Depuis Bruxelles, l’Espagne apparaît généralement comme une exception dans le panorama migratoire européen : un pays qui a intégré des millions de migrants en peu de temps sans que ce sujet ne devienne l’objet principal de la polarisation politique. Un pays qui maintient un discours institutionnel relativement humaniste comparé aux autres États membres. Cette perception n’est pas infondée, mais elle n’épuise pas non plus la complexité du cas espagnol.
Le soi-disant « miracle espagnol » : une intégration rapide, pragmatique et silencieuse
À la fin des années 90, l’Espagne était encore un pays d’émigrés. En 1998, un peu plus de 600 000 étrangers résidaient dans le pays, à peine 1,6 % de la population. Dix ans plus tard, ce chiffre avait été multiplié par huit : plus de cinq millions de personnes nées hors d’Espagne vivaient déjà de manière stable dans le pays, représentant environ 11 % de la population. Peu de sociétés européennes ont connu une transformation démographique d’une telle ampleur en si peu de temps.

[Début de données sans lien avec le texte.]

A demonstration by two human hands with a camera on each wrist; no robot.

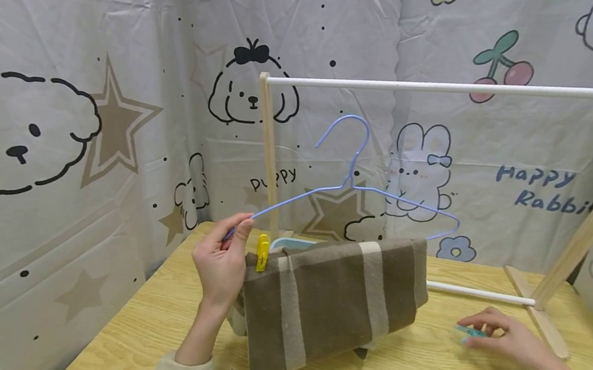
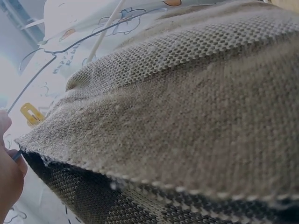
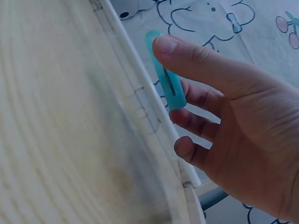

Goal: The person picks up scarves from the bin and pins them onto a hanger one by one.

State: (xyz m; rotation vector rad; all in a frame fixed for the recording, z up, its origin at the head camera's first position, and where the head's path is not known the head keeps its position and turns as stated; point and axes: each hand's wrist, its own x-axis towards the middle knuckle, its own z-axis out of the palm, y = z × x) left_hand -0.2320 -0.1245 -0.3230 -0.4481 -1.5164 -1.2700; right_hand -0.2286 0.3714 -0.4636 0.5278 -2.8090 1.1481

Cette croissance ne s’est pas produite de manière graduelle ou planifiée, mais de manière accélérée et, à bien des égards, improvisée. L’Espagne a absorbé un très important volume de migration internationale dans le contexte d’un cycle économique expansif, notamment lié à la construction, à l’agriculture, aux soins et aux services. L’école publique, le système de santé et les espaces de la vie quotidienne – quartiers, lieux de travail, commerces – sont devenus les principaux lieux de rencontre et d’intégration, bien avant qu’il n’existe un récit politique cohérent sur ce qui se passait.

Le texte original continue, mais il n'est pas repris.